Plan B - change proxies like gloves
Having taken the first available server, which provides an API for receiving ip proxy (I do not advertise any services, I took the first two links from Google), crooked it screwed and continued to write the main code. And an hour later, when I was close to completion, I was blocked by the server, which the API provides! I had to change it to another one, which gives a fixed list, every half hour, for my task it is enough. But if the list suddenly ends, you can go back to the previous version (they give out about 24-20 proxy every 24 hours).
classProxyManager:def__init__(self):
self._current_proxy = ""
self._current_proxy_index = -1
self._proxy_list = []
self._get_proxy_list()
defget_proxies(self):
proxies = {
"http": self._current_proxy,
"https": self._current_proxy
}
return proxies
defupdate_proxy(self):
self._current_proxy_index += 1if self._current_proxy_index == len(self._proxy_list):
print("Proxies are ended")
print("Try get alternative proxy")
proxy_ip_with_port = self._get_another_proxy()

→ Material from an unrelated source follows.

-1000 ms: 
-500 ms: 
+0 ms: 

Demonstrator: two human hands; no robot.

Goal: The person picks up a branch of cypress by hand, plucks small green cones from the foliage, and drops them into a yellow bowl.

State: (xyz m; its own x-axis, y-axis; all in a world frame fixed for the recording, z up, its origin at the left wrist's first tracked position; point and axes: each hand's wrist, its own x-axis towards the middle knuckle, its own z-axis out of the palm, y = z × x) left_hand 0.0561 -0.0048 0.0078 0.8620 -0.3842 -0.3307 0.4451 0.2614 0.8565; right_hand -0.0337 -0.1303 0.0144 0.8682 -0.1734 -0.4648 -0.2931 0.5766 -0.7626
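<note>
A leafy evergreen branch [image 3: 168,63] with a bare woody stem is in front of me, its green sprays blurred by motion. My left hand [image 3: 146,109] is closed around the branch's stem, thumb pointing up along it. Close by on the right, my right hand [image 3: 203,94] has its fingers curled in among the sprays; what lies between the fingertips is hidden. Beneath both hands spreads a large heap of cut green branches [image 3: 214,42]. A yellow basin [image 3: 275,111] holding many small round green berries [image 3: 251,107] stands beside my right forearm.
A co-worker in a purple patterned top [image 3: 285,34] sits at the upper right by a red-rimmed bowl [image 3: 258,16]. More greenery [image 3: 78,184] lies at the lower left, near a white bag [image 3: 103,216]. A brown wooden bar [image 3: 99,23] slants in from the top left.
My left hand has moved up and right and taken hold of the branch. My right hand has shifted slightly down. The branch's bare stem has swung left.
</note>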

print("Proxy updated to " + proxy_ip_with_port)
self._current_proxy = f'http://{proxy_ip_with_port}'return self._current_proxy
proxy_ip_with_port = self._proxy_list[self._current_proxy_index]
print("Proxy updated to " + proxy_ip_with_port)
self._current_proxy = f'http://{proxy_ip_with_port}'return self._current_proxy
@staticmethoddef_get_another_proxy():
proxy_response = requests.get("https://api.getproxylist.com/proxy?protocol[]=http", headers={
'Content-Type': 'application/json'
}).json()
ip = proxy_response['ip']
port = proxy_response['port']
proxy = f'{ip}:{port}'return proxy
def_get_proxy_list(self):
proxy_response = requests.get("http://www.freeproxy-list.ru/api/proxy?anonymity=false&token=demo")
self._proxy_list = proxy_response.text.split("\n")
Combining all this together (at the end I will provide a link to the githab with the final version), I got an excellent piece for calculating the time spent on movies. And he received the cherished number, tadam: "You wasted 84542 minutes or 1409.03 hours or 58.71 day."
Wasted time wasting time wasted
In fact, for good reason. The task was interesting, though hardly necessary at least to someone.
And now I can tell everyone that for almost two months of my life I have been watching a movie!
If it is also interesting for someone to get such "important" statistics for yourself, just copy the id of your profile and run the project with this parameter, and if it’s easy to discard the result in the comments, I’m interested in the movie fan or amateur beginner.
Link to the source code
PS I will also be happy to hear tips on improving the code, since I wrote very little on python and I don’t even fully understand the syntax.